#### To do
Include in the reply only the lines from the start of the data below through the line containing "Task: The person", reproduced exactly and with no pictures.

#### Material provided

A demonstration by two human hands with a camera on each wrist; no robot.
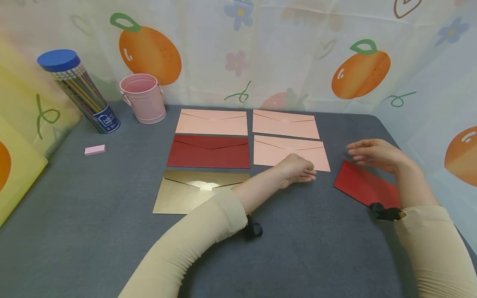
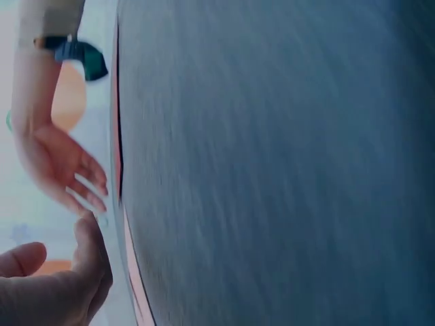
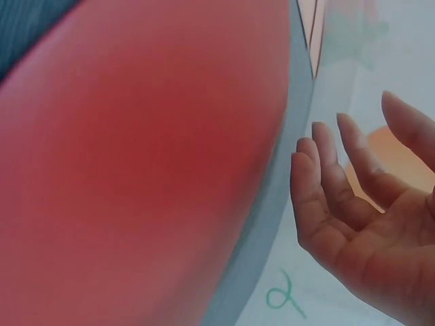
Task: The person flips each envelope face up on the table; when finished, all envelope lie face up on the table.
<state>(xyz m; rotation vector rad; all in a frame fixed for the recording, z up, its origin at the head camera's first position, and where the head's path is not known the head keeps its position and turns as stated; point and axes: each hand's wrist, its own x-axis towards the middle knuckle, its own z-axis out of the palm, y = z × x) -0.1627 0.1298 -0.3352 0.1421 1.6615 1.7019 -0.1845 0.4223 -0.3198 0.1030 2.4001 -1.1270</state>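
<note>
My left hand [image 1: 298,170] hovers by the near edge of the lower right pink envelope [image 1: 287,148], partly covering it. Its fingers are loosely bent and hold nothing; the left wrist view shows thumb and fingers apart. To the right, my right hand [image 1: 378,154] is raised over the far end of a red envelope [image 1: 367,184] that lies askew. In the right wrist view its fingers [image 3: 329,176] are spread and relaxed, with nothing in them. Another pink envelope [image 1: 285,123] lies behind the first. My left forearm hides part of a gold envelope [image 1: 186,194].
Left of centre lie a third pink envelope [image 1: 212,122] and a dark red envelope [image 1: 208,153], in a column with the gold one. A pink bucket [image 1: 143,99], a tub of pencils [image 1: 82,93] and a small pink eraser [image 1: 95,150] stand or lie at the left.
</note>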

#### Task output
A demonstration by two human hands with a camera on each wrist; no robot.
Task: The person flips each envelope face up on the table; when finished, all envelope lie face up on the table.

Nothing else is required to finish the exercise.